The relationship with Park was born out of Dweck and Kershaw’s collaborative bond with its sister shop Park Pictures Features which provided financial and creative support for The Truffle Hunters, helping to finish the film. That support was led by producers Sam Bisbee and Jackie Kelman Bisbee along with their Park partner, Lance Acord, an acclaimed filmmaker in his own right.
Written, directed and lensed by Dweck and Kershaw, The Truffle Hunters follows a vanishing breed of now elderly men and their faithful dogs through the forests of Northern Italy’s Piedmont region in search of the white Alba truffle, a prized delicacy, the most coveted of which can command astoundingly high prices at auction. The quest for truffles can prove daunting–but not so elusive for savvy hunters like Birba, Carlo and Sergio who work independently of each other and are wise in the art and experience-based science of their pursuit. They are at one with nature while trusting their dogs’ keen sense of smell to unearth these culinary treasures. The last of a generation, these hunters show a mix of passion, humor, a sense of good-hearted adventure and pride in what they do, reflecting old world values and operating in tune with the gentle rhythms of life within environs of natural beauty–all a far cry from the frenetic pace of a city.

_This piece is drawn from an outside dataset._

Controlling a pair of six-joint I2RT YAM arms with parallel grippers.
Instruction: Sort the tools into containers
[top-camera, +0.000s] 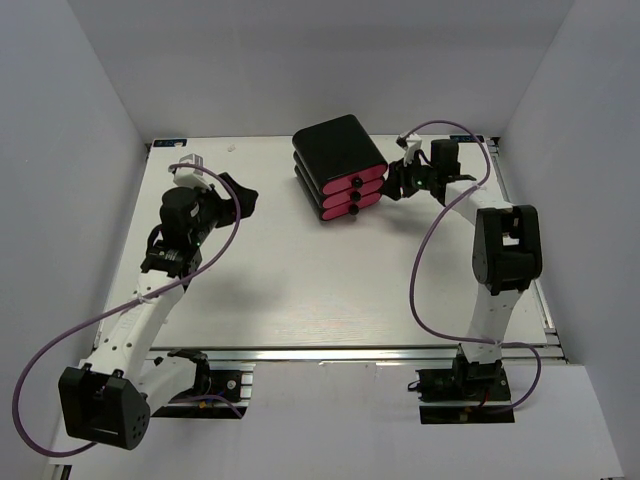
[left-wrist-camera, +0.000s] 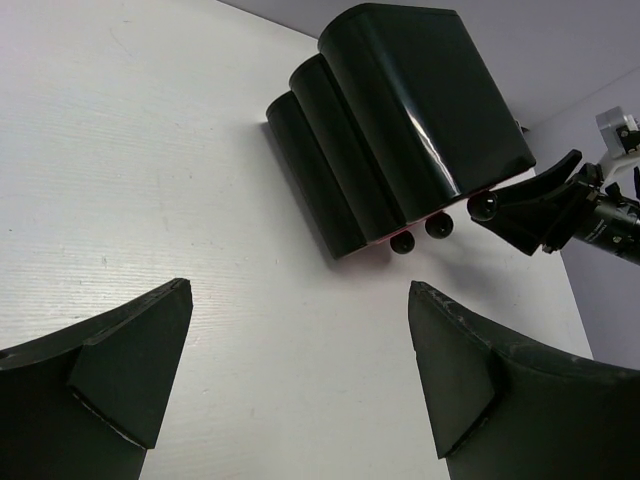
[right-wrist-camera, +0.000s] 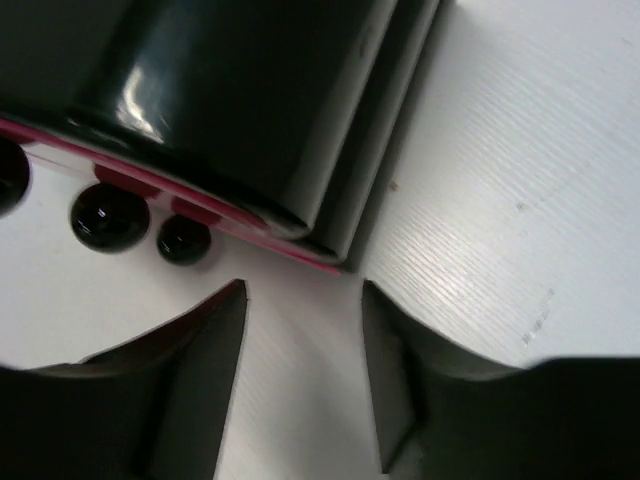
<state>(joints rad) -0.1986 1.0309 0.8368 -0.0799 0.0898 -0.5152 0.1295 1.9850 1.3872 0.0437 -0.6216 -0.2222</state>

Dweck observed that he and Kershaw have an inherent interest in and penchant for communities and people who “hold onto their souls and traditions.” This is reflected, continued Dweck, in both films on which he and Kershaw have collaborated–The Truffle Hunters and prior to that, The Last Race, directed and co-written by Dweck with Kershaw serving as cinematographer and writing compatriot. The Last Race debuted at Sundance in 2018, taking us to the Long Island birthplace of stock car racing where only one track remains. With realtors seeing dollar signs, the track’s community and elderly owners keep the bulldozers at bay, looking to protect this blue collar American sport. The Last Race immerses us in the intimate world of grassroots racing.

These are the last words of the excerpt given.